- _Work instruction_
Across the listing below, how many lines have the word "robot" in them? Provide only the number.

--- Extracted information Enclosed Below ---

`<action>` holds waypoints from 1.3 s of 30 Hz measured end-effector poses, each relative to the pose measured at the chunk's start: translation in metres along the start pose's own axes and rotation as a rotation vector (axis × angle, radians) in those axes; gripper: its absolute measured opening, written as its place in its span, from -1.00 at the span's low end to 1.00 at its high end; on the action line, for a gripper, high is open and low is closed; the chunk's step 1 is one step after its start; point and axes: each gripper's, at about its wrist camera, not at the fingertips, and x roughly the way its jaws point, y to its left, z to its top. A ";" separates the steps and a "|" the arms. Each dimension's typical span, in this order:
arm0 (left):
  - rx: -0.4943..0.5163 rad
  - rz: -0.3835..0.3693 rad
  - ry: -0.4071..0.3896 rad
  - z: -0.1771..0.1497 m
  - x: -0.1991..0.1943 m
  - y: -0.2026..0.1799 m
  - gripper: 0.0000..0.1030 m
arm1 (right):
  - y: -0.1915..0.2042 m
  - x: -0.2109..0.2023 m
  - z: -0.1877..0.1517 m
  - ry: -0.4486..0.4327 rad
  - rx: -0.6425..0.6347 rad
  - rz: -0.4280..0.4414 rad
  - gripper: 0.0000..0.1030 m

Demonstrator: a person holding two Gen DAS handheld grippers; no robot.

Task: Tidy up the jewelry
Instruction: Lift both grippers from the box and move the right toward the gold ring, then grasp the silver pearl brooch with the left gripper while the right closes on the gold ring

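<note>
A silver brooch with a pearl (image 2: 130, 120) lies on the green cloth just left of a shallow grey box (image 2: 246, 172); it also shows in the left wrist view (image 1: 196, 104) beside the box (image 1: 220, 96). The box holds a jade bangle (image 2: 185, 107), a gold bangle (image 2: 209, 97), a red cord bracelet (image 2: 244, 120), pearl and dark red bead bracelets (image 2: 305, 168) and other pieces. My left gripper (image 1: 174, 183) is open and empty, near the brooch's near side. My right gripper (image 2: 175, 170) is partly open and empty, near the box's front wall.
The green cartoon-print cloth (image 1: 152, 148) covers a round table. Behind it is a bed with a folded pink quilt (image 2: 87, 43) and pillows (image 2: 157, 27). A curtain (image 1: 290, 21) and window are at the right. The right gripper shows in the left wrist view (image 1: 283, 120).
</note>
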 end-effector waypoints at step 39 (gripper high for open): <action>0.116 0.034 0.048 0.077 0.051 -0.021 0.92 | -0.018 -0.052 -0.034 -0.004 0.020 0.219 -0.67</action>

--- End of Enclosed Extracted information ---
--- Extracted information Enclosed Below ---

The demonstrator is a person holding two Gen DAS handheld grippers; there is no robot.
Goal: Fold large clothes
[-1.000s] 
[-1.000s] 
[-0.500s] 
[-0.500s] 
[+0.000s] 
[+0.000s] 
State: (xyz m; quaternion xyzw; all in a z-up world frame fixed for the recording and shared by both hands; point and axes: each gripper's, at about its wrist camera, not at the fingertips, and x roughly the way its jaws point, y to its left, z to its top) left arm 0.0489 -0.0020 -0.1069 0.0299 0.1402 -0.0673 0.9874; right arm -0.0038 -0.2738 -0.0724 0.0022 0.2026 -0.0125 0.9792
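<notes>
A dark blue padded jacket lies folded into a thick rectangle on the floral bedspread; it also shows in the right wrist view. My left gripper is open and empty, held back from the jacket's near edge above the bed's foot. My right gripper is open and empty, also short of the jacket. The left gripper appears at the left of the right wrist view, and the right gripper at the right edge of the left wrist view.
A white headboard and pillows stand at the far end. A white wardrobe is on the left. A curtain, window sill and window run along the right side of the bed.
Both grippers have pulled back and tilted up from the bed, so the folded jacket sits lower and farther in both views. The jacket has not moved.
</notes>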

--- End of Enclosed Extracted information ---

- _Response_
2